### Source data
· · · · · · ·
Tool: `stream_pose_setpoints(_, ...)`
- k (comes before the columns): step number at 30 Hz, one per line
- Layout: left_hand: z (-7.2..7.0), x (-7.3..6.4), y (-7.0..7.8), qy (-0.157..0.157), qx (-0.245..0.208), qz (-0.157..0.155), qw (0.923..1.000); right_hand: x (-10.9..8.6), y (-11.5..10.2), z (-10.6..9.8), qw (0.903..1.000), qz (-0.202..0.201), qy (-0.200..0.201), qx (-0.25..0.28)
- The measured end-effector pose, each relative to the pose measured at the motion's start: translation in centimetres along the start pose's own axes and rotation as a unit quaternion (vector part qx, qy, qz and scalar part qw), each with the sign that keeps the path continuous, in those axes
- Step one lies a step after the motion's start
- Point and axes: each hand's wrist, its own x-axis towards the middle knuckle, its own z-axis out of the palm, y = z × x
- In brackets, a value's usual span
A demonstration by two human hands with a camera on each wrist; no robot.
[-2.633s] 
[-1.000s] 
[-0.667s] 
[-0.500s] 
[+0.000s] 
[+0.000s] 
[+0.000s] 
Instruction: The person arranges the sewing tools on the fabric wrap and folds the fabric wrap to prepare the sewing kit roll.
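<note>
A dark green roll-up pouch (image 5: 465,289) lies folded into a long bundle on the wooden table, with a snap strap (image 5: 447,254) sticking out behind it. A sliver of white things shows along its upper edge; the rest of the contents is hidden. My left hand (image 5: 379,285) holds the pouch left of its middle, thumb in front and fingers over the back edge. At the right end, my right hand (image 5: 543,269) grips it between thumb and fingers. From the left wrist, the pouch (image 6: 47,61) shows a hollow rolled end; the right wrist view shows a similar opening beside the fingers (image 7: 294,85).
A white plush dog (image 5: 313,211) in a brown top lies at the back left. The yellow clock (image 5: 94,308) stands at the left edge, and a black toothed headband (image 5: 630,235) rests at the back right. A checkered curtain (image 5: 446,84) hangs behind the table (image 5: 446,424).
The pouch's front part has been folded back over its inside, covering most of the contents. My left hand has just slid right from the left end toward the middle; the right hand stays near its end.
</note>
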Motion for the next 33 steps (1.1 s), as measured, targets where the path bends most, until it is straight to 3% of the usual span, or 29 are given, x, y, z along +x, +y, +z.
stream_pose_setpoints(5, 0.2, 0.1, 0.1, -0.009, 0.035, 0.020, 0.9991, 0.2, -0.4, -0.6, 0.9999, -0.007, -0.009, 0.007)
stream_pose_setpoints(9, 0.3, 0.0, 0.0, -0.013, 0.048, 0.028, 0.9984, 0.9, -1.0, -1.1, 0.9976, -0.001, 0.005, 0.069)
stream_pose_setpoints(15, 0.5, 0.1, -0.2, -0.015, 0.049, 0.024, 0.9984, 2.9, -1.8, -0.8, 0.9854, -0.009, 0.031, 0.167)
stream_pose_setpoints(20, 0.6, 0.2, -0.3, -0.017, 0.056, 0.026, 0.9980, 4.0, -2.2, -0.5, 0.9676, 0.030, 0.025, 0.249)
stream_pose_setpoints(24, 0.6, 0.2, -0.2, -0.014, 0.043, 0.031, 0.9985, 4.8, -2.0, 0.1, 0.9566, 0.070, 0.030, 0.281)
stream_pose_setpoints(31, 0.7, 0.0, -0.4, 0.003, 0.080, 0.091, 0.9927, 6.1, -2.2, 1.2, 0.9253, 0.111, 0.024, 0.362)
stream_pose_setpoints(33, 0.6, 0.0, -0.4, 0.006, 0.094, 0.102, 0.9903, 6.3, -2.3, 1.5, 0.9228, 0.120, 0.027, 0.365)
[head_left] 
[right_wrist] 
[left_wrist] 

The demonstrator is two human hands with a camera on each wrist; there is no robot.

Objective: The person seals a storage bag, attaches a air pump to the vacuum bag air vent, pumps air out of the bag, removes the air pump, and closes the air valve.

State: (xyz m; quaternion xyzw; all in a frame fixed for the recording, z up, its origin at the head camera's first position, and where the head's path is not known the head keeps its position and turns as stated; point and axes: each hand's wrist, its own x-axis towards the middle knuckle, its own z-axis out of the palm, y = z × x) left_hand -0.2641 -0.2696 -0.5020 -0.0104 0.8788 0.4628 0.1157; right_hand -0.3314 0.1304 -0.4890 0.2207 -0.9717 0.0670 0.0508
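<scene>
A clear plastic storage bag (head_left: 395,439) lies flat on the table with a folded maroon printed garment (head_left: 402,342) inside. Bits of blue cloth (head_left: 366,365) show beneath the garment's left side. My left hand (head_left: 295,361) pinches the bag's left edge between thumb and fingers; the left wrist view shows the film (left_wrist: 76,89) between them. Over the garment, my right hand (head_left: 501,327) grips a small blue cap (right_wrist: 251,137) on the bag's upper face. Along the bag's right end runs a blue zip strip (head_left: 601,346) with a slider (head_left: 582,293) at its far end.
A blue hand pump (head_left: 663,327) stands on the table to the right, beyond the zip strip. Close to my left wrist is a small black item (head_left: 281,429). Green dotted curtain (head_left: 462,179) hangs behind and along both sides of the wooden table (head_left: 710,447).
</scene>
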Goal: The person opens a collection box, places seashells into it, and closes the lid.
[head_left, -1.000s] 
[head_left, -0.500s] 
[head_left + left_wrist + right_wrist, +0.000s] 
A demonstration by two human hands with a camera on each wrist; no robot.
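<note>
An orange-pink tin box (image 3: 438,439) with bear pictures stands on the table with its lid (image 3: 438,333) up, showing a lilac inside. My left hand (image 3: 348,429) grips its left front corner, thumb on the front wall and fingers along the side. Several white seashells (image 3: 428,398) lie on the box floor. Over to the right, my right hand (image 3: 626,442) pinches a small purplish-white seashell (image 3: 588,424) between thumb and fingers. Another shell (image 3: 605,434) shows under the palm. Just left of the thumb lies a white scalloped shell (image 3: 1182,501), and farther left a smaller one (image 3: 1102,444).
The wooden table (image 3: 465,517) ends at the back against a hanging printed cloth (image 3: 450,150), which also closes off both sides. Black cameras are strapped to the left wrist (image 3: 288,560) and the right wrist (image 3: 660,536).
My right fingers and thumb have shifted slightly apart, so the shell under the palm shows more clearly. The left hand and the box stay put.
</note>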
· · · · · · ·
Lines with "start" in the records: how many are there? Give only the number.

2